1. Introduction
Large-scale inland-to-maritime migrations during the late Ming and early Qing dynasties introduced new spatial logics into coastal South-China towns. Immigrant Hakka, Chaoyang and Guangfu lineages transplanted courtyard morphologies, defensive earthworks and clan-based ritual infrastructures that interacted with local geomantic prescriptions and riverine trade corridors. Traditional architectural historiography records façades and stylistic ornamentation in detail, yet physical form often remains detached from its socio-spatial meanings because drawings are flat, scales inconsistent and archival narratives only selectively geo-referenced [1].

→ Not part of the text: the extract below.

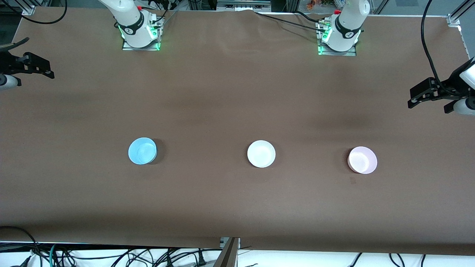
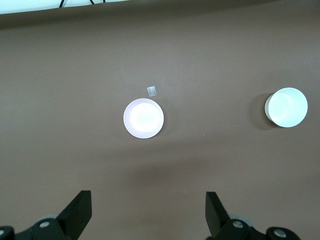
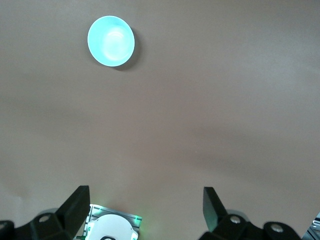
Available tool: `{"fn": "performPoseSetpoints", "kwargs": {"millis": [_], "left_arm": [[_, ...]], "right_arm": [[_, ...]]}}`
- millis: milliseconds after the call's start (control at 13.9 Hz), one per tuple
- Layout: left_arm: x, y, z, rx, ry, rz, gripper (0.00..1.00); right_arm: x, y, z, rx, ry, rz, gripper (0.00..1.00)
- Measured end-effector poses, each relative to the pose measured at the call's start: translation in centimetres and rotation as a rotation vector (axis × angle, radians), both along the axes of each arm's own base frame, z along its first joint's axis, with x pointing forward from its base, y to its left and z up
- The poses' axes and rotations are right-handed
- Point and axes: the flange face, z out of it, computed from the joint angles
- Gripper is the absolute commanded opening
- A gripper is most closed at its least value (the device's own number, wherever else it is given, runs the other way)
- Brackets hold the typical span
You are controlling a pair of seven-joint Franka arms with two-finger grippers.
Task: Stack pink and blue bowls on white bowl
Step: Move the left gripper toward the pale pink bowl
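Presently on the brown table [image 1: 237, 207]: three small round bowls, all upright, set in a row well apart from one another, none stacked.

Item one, white bowl [image 1: 261, 153]: middle of the row, alone on the cloth, nothing in it.

Item two, blue bowl [image 1: 142, 150]: toward the right arm's end of the table, level with the white one. In the right wrist view it [image 3: 111, 40] shows well clear of that arm's fingers.

Item three, pink bowl [image 1: 362, 160]: toward the left arm's end of the table, slightly nearer the front camera than the other two. In the left wrist view it [image 2: 143, 118] lies ahead of the fingers, roughly centred between them, with the white bowl [image 2: 286, 107] off to one side. A small pale scrap [image 2: 151, 90] lies on the cloth just beside the pink bowl.

Left gripper [image 1: 417, 97]: raised over the table edge at its own arm's end, well apart from the pink bowl, fingers [image 2: 77, 212] spread wide, holding nothing.

Right gripper [image 1: 39, 66]: raised over the edge at the other end, well apart from the blue bowl, fingers [image 3: 75, 205] likewise spread wide and empty. Its own arm's base [image 3: 112, 227] shows between them.
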Motion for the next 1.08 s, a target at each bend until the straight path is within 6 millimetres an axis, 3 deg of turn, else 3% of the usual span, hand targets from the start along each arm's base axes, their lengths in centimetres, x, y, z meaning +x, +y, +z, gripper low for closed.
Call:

Contemporary reality-capture technologies render millions of points per minute, documenting façades, voids, sub-roof trusses and narrow alleyways, while historical GIS rectifies Qing cadastral maps in modern reference systems. A reproducible workflow is therefore required that fuses dense geometry with an ontology expressive enough to encode ritual, defensive and intercultural semantics, thereby enabling formal spatial queries and rigorous hypothesis testing about landscape agency.
The present research develops a high-fidelity, ontology-rich three-dimensional model for two coastal heritage precincts that exemplify contrasting immigrant ecologies: the circular earthen tulou clusters of Zhangzhou and the arcaded brick townhouses of Guangzhou’s Xiguan quarter. LiDAR, UAV photogrammetry, archival maps and narrative transcripts converge to produce a volumetric-semantic dataset capable of tracing clan-hall orientation, courtyard sizing and flood resilience [2]. A multilayer validation framework, metric ground control, object-level semantic benchmarking and Delphi-style interpretive scoring, secures both geometric and semantic fidelity. Resultant analyses quantify landscape regularities and clarify how immigrant groups negotiated topography, hydrology and lineage politics to embed identity and resilience into built form.
In addition to advancing spatial-humanities scholarship, the project delivers measurable conservation dividends. Heritage managers receive a decision-support layer that pinpoints structures whose hydrological exposure exceeds empirically derived safety thresholds, and community stakeholders gain WebGL visualisations that convey lineage narratives with unprecedented clarity. The methodological blueprint scales readily to other diasporic landscapes across Southeast Asia, establishing a transferable, evidence-based standard for digital-heritage governance in data-intensive cultural-resource management. Future UNESCO nomination dossiers can therefore rely on replicable metrics generated by the approach.
2. Literature review
2.1. Migration-era cultural landscapes
Studies of late-imperial coastal settlements emphasise hybrid spatial morphologies that combine imported defensive logics with indigenous geomantic alignments. Comparative mapping identifies concentrically organised tulou in Fujian and longitudinal arcade streets in Guangdong as mutually adaptive responses to migrant security concerns and south-subtropical hydrology [3]. Yet cross-regional metrics that quantify similarity or divergence in plan metrics, wall thickness or ritual-axis orientation remain sparse, limiting the explanatory power of existing typologies.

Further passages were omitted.